Muitos países receiam que a AfCFTA conduza a movimentos migratórios descontrolados, agravando a situação nos mercados de trabalho. "É um erro", afirma Achieng na da UA na internet: "Há todos estes preconceitos erróneos de que os migrantes se deslocam em massa e tiram emprego à população local. Mas nós sabemos que não é esse o caso. Portanto, estamos a sensibilizar mais para a AfCFTA. Queremos deixar claro que a troca de bens só cresce se assegurarmos a livre circulação de pessoas", afima Achieng.

Cargueiros no porto queniano de MombasaFoto: Joerg Boethling/IMAGO

Onde anda a "Agenda 2063"?

Segundo o representante permanente da Etiópia junto da UA, Ayele Lire, a 36ª cimeira da instituição deverá também avaliar o estado do plano de desenvolvimento africano Agenda 2063. "Passaram dez anos desde que a Agenda 2063 da União Africana foi lançada. Portanto, é tempo de avaliarmos como temos trabalhado e progredido", disse o diplomata.

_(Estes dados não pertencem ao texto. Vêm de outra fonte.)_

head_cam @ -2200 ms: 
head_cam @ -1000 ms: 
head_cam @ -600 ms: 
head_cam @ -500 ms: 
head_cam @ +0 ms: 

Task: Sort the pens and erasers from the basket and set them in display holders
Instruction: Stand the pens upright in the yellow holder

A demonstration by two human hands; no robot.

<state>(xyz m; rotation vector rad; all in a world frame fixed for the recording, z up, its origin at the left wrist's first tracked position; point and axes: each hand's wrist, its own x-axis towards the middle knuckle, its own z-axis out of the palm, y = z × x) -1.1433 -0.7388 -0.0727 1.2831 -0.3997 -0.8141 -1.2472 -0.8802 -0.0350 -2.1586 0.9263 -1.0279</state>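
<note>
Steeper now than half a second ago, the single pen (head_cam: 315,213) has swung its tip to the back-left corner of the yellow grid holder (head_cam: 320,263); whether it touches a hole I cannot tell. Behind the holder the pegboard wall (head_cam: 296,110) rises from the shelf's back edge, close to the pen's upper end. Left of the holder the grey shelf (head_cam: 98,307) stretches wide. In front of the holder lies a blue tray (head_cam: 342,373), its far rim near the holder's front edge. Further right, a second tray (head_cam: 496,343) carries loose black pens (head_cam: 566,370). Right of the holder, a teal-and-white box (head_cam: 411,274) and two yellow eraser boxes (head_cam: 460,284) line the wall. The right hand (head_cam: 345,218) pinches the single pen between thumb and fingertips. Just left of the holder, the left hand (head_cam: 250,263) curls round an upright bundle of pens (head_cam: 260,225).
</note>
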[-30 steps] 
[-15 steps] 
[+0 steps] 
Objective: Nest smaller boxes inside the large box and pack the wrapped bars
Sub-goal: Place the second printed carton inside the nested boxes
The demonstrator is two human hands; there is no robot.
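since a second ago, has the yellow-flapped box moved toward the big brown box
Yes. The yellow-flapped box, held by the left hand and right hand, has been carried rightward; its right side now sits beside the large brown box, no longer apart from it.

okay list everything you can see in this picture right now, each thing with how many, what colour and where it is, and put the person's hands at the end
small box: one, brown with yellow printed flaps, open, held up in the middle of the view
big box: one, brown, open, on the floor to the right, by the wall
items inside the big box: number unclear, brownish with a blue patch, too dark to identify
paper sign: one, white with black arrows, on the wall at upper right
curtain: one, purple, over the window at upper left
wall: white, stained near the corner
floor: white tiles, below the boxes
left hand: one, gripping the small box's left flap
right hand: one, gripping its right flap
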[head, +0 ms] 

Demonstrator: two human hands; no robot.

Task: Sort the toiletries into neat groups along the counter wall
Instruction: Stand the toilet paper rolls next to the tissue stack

Os estados membros da UA adoptaram em 2013 uma visão comum para o desenvolvimento de África ao longo dos próximos 50 anos à qual chamaram Agenda 2063. O objetivo da agenda é criar uma "África de sucesso, baseada no crescimento inclusivo e no desenvolvimento sustentável". Será uma África cujo desenvolvimento parte do povo, aproveitando o seu potencial, especialmente o das mulheres e dos jovens, lê-se nas publicações oficiais da UA.

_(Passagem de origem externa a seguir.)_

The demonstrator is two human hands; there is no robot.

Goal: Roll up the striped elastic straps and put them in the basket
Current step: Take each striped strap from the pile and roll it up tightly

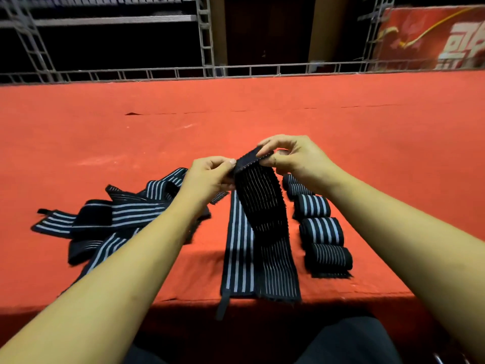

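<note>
Pinching the far end of one striped elastic strap between both hands, lifted clear of the red bench. Left hand closed on the left corner of that end, thumb and forefinger nipped tight; right hand closed on the right corner, fingers curled over the top edge as if to turn it down. No open hand here, neither one free.

Running from that raised end straight back toward the body, long axis near-to-far, draping down onto the bench and ending at the near edge. Lying flat just left of it, a second strap, parallel, its black tab hanging over the bench's front.

Judging the next move: rolling must go along that long axis, from the held far end toward the body, so both hands need to stay level across the short width or the coil will skew. Both hands equally close to the start, one per corner.

Sitting just right of the held strap, a row of finished rolls, lined up near-to-far, beneath the right wrist. Heaped well left, under the left forearm, a tangle of unrolled straps. No basket anywhere in view, so its direction cannot be told.
</note>
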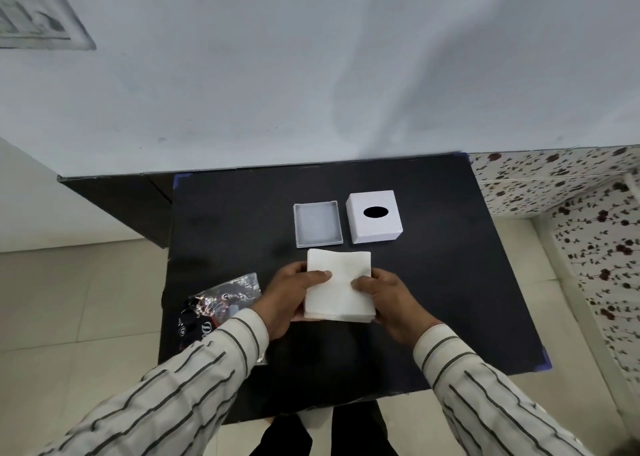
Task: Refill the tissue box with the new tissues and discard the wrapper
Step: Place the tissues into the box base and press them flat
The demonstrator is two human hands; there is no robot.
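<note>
Two hands: both are gripping one stack of white tissues [338, 284], thumbs lying on top and fingers curling under its edges.
Left hand [289, 299]: it is clamping the stack's left side, its thumb pressing flat across the top sheet; a striped sleeve [194, 369] is covering the wrist.
Right hand [389, 299]: it is clamping the stack's right side, thumb pointing inward toward the left thumb without touching it.
Tissues: the stack is sitting between the two hands, near the middle of the black desk [450, 282]; whether it is resting on the surface or being lifted, I cannot tell.
Wrapper [221, 299]: crinkled clear plastic with dark print is lying just outside the left hand, partly running under the left sleeve.
Box base [317, 224]: the shallow grey tray is lying open-side up just beyond the left hand's fingertips, close to the stack's far edge.
Box cover [374, 217]: the white cover with a dark oval slot is standing beyond the right hand, just beside the tray but apart from it.
</note>
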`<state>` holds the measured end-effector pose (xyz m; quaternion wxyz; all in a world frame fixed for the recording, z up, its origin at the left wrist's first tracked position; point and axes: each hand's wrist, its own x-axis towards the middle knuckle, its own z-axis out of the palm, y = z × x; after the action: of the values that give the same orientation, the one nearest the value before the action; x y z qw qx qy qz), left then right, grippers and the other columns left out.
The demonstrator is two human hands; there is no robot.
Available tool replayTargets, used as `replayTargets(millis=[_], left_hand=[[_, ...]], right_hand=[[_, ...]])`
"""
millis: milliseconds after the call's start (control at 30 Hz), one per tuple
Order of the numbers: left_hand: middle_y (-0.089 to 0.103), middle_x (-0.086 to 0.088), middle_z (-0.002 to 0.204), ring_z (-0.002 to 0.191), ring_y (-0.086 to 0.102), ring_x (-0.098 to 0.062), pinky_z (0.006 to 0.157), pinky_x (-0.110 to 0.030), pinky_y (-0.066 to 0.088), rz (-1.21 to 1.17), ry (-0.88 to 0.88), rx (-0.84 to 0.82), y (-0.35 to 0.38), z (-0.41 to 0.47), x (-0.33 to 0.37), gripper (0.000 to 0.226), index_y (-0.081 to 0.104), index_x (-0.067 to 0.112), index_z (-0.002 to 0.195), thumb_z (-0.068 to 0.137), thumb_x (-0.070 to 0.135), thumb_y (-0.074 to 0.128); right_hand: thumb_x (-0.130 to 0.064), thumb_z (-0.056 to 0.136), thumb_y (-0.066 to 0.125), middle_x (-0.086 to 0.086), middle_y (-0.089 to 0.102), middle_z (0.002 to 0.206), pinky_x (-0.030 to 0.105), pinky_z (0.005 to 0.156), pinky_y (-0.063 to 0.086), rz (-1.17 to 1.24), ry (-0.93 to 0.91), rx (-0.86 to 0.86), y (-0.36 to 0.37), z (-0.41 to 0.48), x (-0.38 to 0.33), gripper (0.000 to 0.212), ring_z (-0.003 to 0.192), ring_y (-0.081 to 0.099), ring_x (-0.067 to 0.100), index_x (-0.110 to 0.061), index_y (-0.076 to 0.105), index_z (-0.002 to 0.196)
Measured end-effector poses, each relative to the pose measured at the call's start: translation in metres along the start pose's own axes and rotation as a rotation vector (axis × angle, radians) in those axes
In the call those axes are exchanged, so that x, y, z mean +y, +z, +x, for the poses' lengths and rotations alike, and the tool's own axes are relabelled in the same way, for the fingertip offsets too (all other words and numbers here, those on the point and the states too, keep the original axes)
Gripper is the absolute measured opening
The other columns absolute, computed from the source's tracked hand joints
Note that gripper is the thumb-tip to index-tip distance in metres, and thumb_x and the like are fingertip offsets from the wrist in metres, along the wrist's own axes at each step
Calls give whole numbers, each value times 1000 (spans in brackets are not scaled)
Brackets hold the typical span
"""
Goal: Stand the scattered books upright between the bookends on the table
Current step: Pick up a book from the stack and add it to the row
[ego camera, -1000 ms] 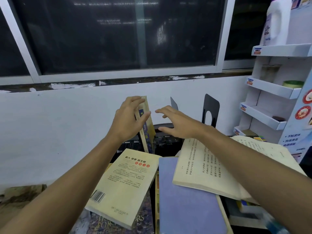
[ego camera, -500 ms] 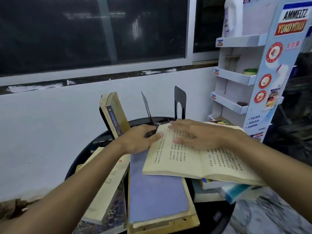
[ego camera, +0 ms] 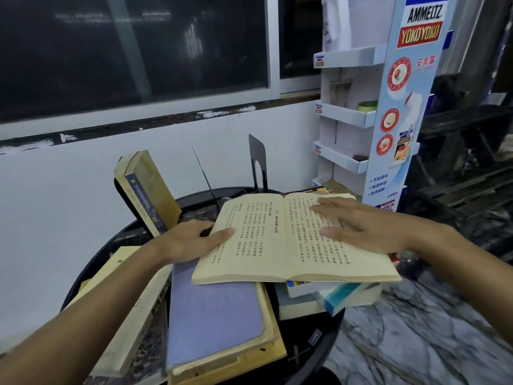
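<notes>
- An open book (ego camera: 291,240) with yellowed pages of vertical print lies face up at the centre of the frame. It rests on other books on a round black counter (ego camera: 319,343).
- The left hand (ego camera: 191,240) grips the open book's left edge. The thumb lies on the left page and the fingers curl past the edge.
- The right hand (ego camera: 358,226) rests flat on the right page, fingers straight and spread, holding nothing.
- A purple-blue book (ego camera: 213,309) lies under the open book's near edge. A cream book (ego camera: 130,301) lies at lower left beneath the left forearm. Stacked books (ego camera: 341,295) sit under the open book's right half.
- Above the left hand, a thick yellow book (ego camera: 150,190) tilts leftward against a black bookend (ego camera: 125,200).
- Behind the open book, at upper centre, stand a thin bookend (ego camera: 204,176) seen edge-on and a taller bookend (ego camera: 258,159).
- A white display rack (ego camera: 347,115) stands at upper right.
- Half a second earlier the right hand's fingertips lay on the left page; now the hand lies on the right page. The left thumb, then at the page edge, now lies on the page. One second ago the left hand was on the tilted yellow book.
</notes>
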<state>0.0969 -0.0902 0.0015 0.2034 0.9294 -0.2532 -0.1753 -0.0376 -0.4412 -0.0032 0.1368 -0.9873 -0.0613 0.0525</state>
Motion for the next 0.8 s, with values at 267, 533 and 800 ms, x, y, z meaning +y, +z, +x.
replayTargets(millis=[267,533,800], left_hand=[[71,20,112,104,67,-1,91,-29,55,-89,17,101,-5,-4,0,72,64,34,122,71,84,56],[74,20,110,101,71,-1,86,-30,57,-353,226,242,-39,-25,40,31,65,35,126,97,43,59],[67,26,126,116,61,10,90,-11,43,-422,453,210,-37,-26,88,39,61,37,136,101,44,45]], right_hand=[[-75,90,36,-24,11,164,27,121,11,15,66,38,-6,-22,27,75,141,8,-9,-44,23,157],[-62,93,51,-21,27,157,12,108,24,-36,-20,115,-18,-22,22,67,131,26,-8,-37,35,153],[-64,92,47,-28,47,139,26,103,44,-1,-82,284,-44,-33,4,52,124,46,-4,-46,49,140]])
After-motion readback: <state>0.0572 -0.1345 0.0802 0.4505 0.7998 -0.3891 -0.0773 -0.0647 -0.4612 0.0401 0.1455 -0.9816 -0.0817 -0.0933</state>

Há que investir na educação, adverte a sociedade civil africanaFoto: Sitoi Lutxeque/DW

"Os objetivos da Agenda 2063 são importantes e devem ser perseguidos com vigor. Sobretudo a juventude do continente não deve perder de vista estes objetivos", diz a diplomata, feminista e ativista tunisina, Aya Chebbi, nomeada, em novembro de 2018, para o novo cargo de primeira responsável da União Africana para a juventude.

"Os jovens em África veem os benefícios da Agenda 2063 e estão a mobilizar-se em torno desta visão", diz Chebbi, especificando que se trata de reconhecer e acabar com a violência baseada no género, de combater o desemprego e a corrupção dos jovens e de enfrentar a crise climática, "entre outras coisas".

Falta investimento na educação

Adriano Nuvunga, chefe da organização não governamental moçambicana Centro para o Desenvolvimento e a Democracia (CDD), concorda que a implementação da Agenda 2063 seja discutida na cimeira.

Uma visão para uma África unida, próspera e pacífica até ao ano 2063 é, em princípio, algo positivo, acrescenta o ativista dos direitos humanos e docente universitário na capital moçambicana. O objetivo da Agenda 2063 de "melhorar os padrões educacionais e implementar uma expansão maciça dos sistemas escolares públicos em toda a África" é particularmente "louvável", disse Nuvunga à DW. Mas atualmente a agenda não passa de uma declaração de intenções, que não reflete a realidade na maioria dos países africanos.

O ativista moçambicana Adriano Nuvunga receia que a cimeira recuse uma discussão honesta dos problemas de ÁfricaFoto: Roberto Paquete/DW

"Praticamente todos os países em África atravessam, há anos, uma fase de destruição do sistema de escolas públicas. Em nenhum lado há investimento suficiente na educação. Se as coisas continuarem assim, será impossível alcançar os objetivos da Agenda África 2063", afirma Nuvunga.

O que se aplica à educação também se aplica à maioria dos demais objetivos de desenvolvimento da Agenda 2063, acrescenta o ativista, que conclui que a Agenda 2063 não é mais do que um "tema que soa bem" para mais uma conferência da União Africana que resultará num novo edifício e muitos postos bem pagos. O que falta é uma visão real para o futuro. "O meu receio é que também nesta cimeira não haja espaço para uma discussão realmente honesta e profunda dos problemas do continente".